August 13, 2019
To me, a picture fails at so many things versus a photograph. A picture has no soul, yet it begins its life with a selfish idea for the pure pleasure of vanity like on social media and then quickly dies as it scrolls its way off your screen (we are ALL guilty of this). A photograph lingers, it makes a footprint long enough to imprint its ideas into your mind. So before capturing your next image, try taking the image purely for YOURSELF TO KEEP...yes, it also gives you that equally satisfying sense of selfish-pleasure but an image that you would want to keep or print also has a meaning, a story, and a soul. Let that photograph brew and marinade for days, weeks, and even years. And if it haunts you still...then it is a photograph worth sharing, worth talking about, and worthy of being called your own.

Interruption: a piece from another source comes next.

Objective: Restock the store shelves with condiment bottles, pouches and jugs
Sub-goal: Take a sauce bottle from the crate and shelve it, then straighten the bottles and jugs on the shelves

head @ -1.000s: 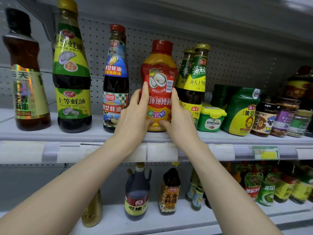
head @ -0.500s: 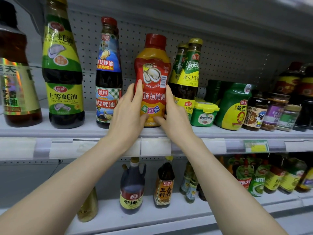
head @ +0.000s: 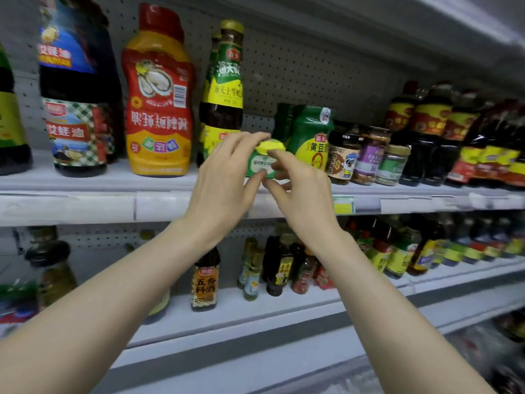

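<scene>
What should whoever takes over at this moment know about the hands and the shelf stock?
Left hand: grip round the small green tub, fingers over its yellow lid.
Right hand: pinches the tub's right side.
Tub: on the upper shelf, beside the green pouch.
Done: red-and-yellow squeeze bottle stands upright there, free of both hands.
Left: probably settle the tub, then further stock.

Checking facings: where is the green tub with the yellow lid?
Head view, centre: the green tub sits on the upper shelf, between the green-labelled bottle at left and the green pouch at right, left hand and right hand on it.
</scene>
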Action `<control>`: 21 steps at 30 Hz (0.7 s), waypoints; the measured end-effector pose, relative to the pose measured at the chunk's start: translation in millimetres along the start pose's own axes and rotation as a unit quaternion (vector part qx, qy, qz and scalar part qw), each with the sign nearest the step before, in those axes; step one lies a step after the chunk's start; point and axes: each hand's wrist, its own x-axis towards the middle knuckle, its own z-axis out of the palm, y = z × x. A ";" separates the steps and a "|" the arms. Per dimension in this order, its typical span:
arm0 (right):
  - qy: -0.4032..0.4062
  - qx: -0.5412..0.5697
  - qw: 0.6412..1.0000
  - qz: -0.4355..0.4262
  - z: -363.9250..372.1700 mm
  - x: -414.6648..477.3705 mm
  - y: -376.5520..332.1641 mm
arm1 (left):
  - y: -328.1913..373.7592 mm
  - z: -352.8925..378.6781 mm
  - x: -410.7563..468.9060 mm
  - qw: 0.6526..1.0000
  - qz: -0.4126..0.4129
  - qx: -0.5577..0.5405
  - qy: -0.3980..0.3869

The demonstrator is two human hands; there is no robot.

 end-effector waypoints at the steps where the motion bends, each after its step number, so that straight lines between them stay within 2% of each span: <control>1: -0.005 -0.015 1.000 0.007 -12.8 -7.6 14.1 | 13.4 12.4 -0.5 1.000 -0.006 -0.017 -0.007; 10: -0.007 -0.168 0.981 0.102 -158.3 -109.3 143.8 | 166.1 138.8 -15.1 0.984 -0.001 -0.143 -0.104; 21: -0.005 -0.266 0.938 0.223 -324.8 -247.9 251.4 | 360.0 277.5 -56.9 0.943 0.034 -0.269 -0.191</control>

“Mother & Child” (Korea, c2017; from my 4th series submitted to MAGNUM PHOTOS)
August 14, 2019
No matter how many images I see on a screen, it can never replicate that nostalgic, systematic, and therapeutic feeling of a darkroom. From blindly rolling my own film in a home made trash bag wrapped in an old sweatshirt; followed by the nervousness of having a finite limit of 24 frames in a single roll of Kodachrome/Tri-X to savor for that perfect shot...and yet, time after time I FAILED!! Too often they were overexposed...underexposed...poor composition...images with no depth…and meaningless to say the least. After the daily grind, I would find myself deep into the night developing, stopping, and fixing every print, while obsessing the details in a loop glass under the red casted shadow of a makeshift projector stand that was nothing more than a washer-dryer machine. I practiced my craft one frame at a time.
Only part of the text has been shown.